## Instructions for the task
The line containing "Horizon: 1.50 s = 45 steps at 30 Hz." marks the start; extract exactly from it through the last line of the entries, and omit any pictures.

## Material to process
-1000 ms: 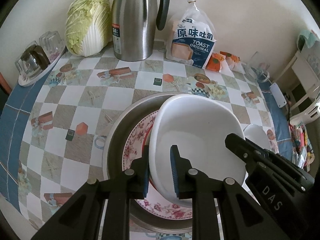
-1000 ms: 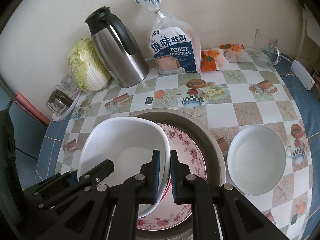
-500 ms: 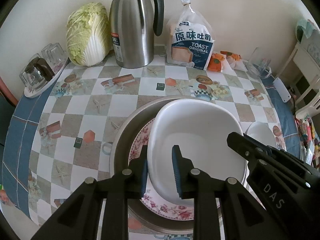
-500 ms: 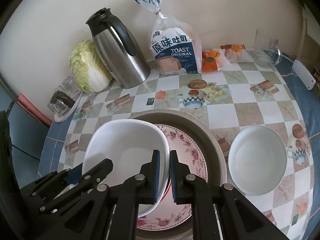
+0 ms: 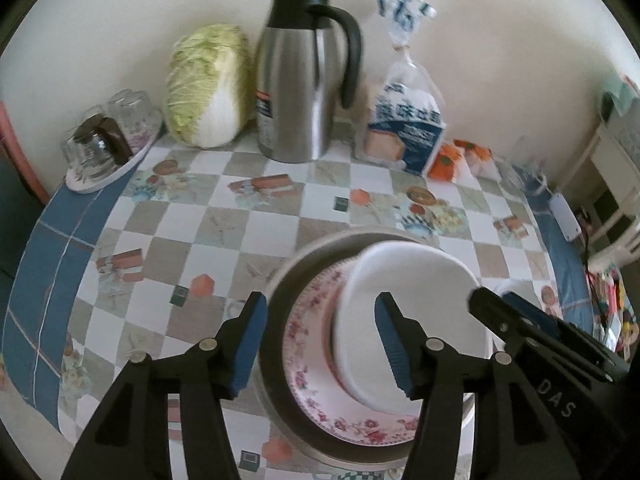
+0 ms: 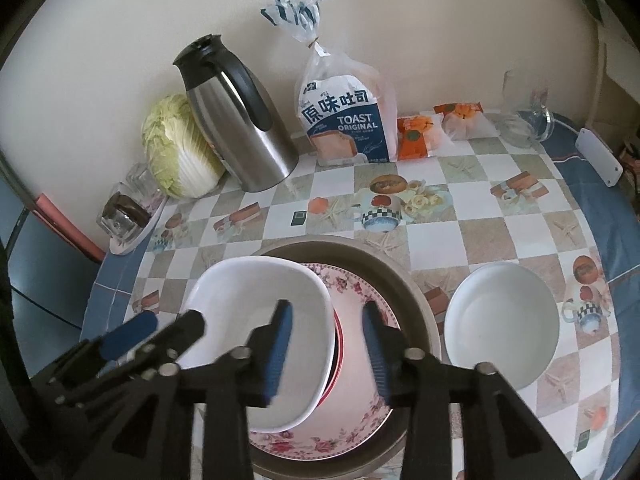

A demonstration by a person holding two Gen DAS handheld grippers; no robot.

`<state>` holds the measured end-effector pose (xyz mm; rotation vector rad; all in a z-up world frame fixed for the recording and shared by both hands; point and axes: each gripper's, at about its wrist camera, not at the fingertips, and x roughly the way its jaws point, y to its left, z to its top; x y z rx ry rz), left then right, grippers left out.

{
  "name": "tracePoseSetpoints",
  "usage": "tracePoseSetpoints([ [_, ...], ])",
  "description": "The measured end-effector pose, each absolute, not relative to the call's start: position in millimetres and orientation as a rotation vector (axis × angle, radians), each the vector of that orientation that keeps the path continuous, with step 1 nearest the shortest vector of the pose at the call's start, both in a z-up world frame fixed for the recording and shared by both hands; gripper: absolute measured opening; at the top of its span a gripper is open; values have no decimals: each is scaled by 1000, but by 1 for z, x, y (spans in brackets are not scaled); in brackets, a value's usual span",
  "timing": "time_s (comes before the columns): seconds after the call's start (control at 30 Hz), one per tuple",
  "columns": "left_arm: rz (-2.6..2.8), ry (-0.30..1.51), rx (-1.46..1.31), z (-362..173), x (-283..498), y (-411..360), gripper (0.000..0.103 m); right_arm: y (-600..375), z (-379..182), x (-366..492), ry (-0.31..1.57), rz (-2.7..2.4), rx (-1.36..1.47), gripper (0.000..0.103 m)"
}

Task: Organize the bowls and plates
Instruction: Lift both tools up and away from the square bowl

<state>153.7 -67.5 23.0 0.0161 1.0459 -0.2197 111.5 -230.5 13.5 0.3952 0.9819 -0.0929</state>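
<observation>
White ceramic, squarish and deep: the white dish (image 6: pixel 256 340) now sits on the floral plate (image 6: pixel 356 412), which lies inside the wide metal basin (image 6: pixel 404 292) near the middle of the checked desk (image 6: pixel 480 216). A second piece, the round white bowl (image 6: pixel 502 322), stands just beside the basin on its right, apart from the stack.

Both my claws have just been opening. A second ago each one pinched a rim of the dish; now the left claw (image 5: pixel 320 344) stands released, its pads spread to either side of the dish's left edge and clear of it. The right claw (image 6: pixel 326 346) is likewise let go, with the dish's right rim between its pads but not pressed.

I read that as the dish being set down and handed over to the stack. The round bowl looks like the next piece to gather, so I would back both claws out without nudging the dish.
</observation>
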Motion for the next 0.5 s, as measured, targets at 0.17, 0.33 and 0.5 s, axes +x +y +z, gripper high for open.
tracePoseSetpoints([
  [0.17, -140, 1029, -23, 23, 158, -48, 82, -232, 13, 112, 992, -115, 373, 63],
  [0.33, -90, 1031, -48, 21, 162, -33, 83, -233, 14, 112, 990, -130, 349, 81],
  [0.5, -82, 1043, -55, 19, 163, -29, 83, -235, 14, 111, 994, -138, 338, 87],
])
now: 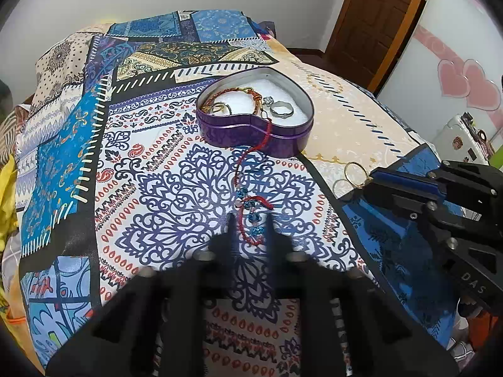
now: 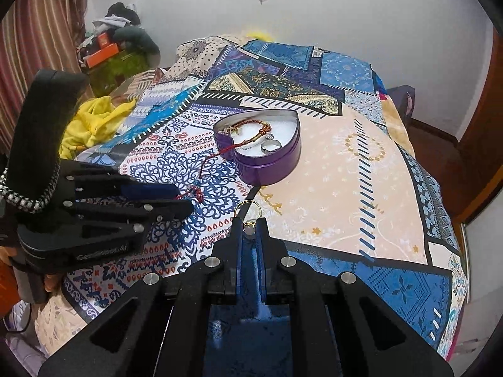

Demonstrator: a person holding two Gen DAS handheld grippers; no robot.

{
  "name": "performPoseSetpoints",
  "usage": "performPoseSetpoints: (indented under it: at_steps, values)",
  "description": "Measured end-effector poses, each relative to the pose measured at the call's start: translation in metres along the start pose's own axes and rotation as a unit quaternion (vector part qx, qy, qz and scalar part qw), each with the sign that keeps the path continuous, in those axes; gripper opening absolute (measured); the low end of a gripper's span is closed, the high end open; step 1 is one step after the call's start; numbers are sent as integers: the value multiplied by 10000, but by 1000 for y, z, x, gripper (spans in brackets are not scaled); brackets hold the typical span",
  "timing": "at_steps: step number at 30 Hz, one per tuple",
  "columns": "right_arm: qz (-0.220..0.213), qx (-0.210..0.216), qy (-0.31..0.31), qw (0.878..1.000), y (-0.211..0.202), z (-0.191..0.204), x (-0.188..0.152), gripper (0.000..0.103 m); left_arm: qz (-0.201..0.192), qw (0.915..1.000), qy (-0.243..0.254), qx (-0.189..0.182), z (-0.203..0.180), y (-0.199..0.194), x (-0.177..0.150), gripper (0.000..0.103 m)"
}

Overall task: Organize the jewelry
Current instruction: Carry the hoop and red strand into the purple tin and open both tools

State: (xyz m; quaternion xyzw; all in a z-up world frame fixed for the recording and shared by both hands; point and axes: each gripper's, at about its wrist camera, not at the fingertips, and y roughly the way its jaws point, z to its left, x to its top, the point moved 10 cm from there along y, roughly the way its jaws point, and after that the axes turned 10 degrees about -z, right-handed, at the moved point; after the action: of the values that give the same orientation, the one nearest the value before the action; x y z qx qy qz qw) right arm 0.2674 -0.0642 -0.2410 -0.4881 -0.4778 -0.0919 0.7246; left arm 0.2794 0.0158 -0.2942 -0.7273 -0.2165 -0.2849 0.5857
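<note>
Right gripper (image 2: 250, 224) clamps gold ring (image 2: 248, 209) (lower centre) for heart tin (image 2: 267, 169); left gripper (image 1: 250, 220) pinches red bracelet (image 1: 248, 202) trailing out.

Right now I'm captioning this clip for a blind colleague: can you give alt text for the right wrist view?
The right gripper pinches a gold ring just above a patterned bedspread. Beyond it sits an open purple heart-shaped tin holding jewelry, a red beaded bracelet trailing over its rim toward the left gripper.
</note>
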Motion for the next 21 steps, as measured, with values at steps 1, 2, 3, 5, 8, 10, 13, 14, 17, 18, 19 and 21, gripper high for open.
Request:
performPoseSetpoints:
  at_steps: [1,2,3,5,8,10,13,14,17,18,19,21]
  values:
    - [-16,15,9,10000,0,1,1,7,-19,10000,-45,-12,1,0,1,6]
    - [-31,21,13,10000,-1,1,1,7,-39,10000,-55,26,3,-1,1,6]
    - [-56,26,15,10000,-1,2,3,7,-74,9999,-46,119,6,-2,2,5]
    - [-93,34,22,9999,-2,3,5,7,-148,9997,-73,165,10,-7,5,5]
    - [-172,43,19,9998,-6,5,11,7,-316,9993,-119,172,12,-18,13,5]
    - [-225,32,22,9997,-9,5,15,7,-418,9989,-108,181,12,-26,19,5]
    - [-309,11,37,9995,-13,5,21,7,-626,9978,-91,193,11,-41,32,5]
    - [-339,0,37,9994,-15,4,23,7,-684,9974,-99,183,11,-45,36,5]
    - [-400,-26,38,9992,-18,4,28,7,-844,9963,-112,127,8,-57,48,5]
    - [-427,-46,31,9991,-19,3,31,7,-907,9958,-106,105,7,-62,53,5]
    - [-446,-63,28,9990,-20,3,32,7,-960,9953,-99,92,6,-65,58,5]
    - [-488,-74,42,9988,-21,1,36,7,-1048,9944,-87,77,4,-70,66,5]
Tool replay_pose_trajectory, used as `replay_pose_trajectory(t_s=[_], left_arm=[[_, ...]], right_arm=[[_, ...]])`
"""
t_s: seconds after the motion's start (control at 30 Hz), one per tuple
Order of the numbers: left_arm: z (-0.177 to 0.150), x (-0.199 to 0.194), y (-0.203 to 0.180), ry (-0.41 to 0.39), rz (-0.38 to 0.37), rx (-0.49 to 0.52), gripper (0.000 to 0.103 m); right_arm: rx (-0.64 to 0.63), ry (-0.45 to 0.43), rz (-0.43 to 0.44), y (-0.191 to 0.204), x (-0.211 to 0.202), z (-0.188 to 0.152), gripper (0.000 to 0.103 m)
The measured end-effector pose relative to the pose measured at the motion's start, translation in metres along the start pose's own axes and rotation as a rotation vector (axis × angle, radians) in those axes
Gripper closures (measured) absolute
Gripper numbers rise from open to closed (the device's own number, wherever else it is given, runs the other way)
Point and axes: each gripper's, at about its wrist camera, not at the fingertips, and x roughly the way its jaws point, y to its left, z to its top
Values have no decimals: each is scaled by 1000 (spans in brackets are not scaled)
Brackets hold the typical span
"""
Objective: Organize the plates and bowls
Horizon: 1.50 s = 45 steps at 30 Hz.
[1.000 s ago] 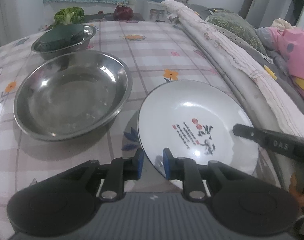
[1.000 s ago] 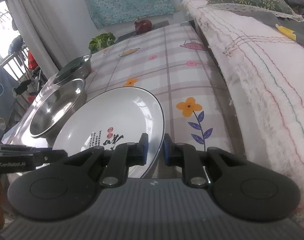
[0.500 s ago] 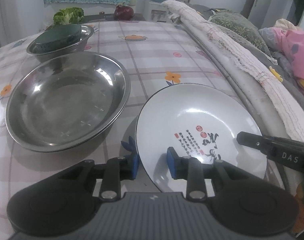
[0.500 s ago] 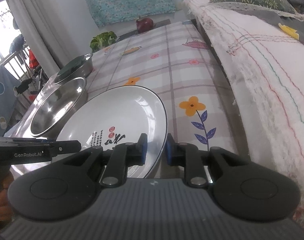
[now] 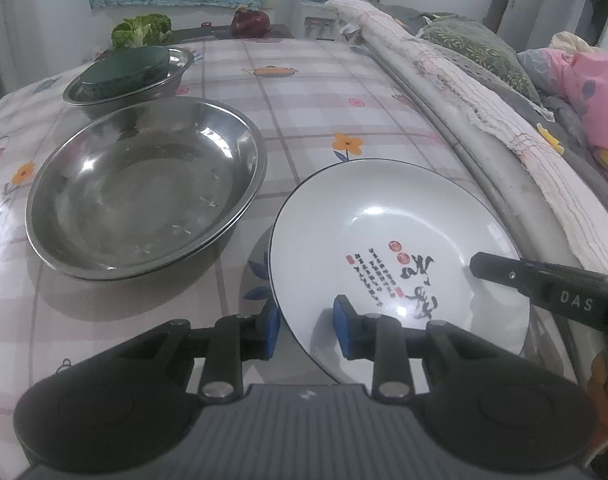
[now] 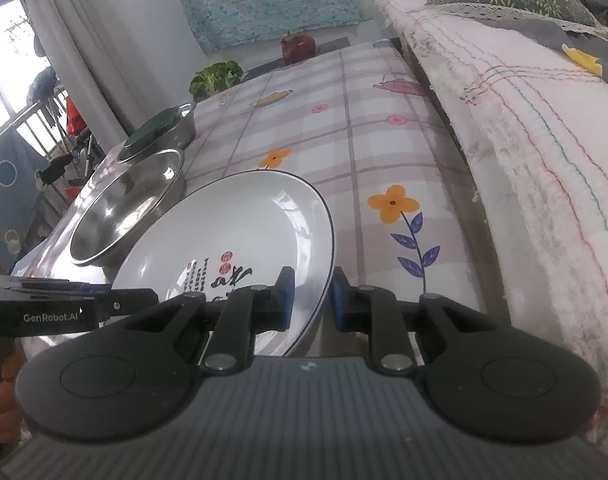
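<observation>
Each camera sits on its tool, close up, tilted down across the checked flowery surface (image 5: pixel 312 92). Both see the white round painted plate (image 5: pixel 384 232) (image 6: pixel 240 232), low in each frame.

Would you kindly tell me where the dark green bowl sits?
In the left wrist view, upper left: the dark green bowl sits nested in the small steel basin.
</observation>
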Motion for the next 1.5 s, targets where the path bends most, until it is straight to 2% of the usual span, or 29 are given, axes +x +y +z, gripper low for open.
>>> replay_pose_trajectory(t_s=[0.33,0.7,1.37,1.5], left_arm=[[2,8,-1,-33,-26,19,64],[3,4,-3,-30,-11,3,64],[8,-9,-12,-83,-17,27,64],[7,-5,-11,-65,-20,20,65]], right_arm=[[34,-29,-11,-2,6,1,84],[43,-26,-50,6,6,6,83],[36,-58,-78,8,-9,10,83],[38,-50,-78,8,-7,9,83]])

## Response for this exercise
Horizon: 1.50 s = 45 steps at 30 Hz.
[1.000 s ago] 
[1.000 s ago] 
[0.500 s ago] 
[0.500 s ago] 
[now] 
[now] 
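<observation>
Each camera sits on its tool, close up, tilted down across the checked flowery surface (image 5: pixel 312 92). Both see the white round painted plate (image 5: pixel 384 232) (image 6: pixel 240 232), low in each frame.

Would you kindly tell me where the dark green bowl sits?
In the left wrist view, upper left: the dark green bowl sits nested in the small steel basin.
</observation>
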Motion for the next 1.5 s, targets where the path bends most, until it is straight to 2% of the usual span, or 29 are given, axes +x +y +z, gripper low for open.
>>> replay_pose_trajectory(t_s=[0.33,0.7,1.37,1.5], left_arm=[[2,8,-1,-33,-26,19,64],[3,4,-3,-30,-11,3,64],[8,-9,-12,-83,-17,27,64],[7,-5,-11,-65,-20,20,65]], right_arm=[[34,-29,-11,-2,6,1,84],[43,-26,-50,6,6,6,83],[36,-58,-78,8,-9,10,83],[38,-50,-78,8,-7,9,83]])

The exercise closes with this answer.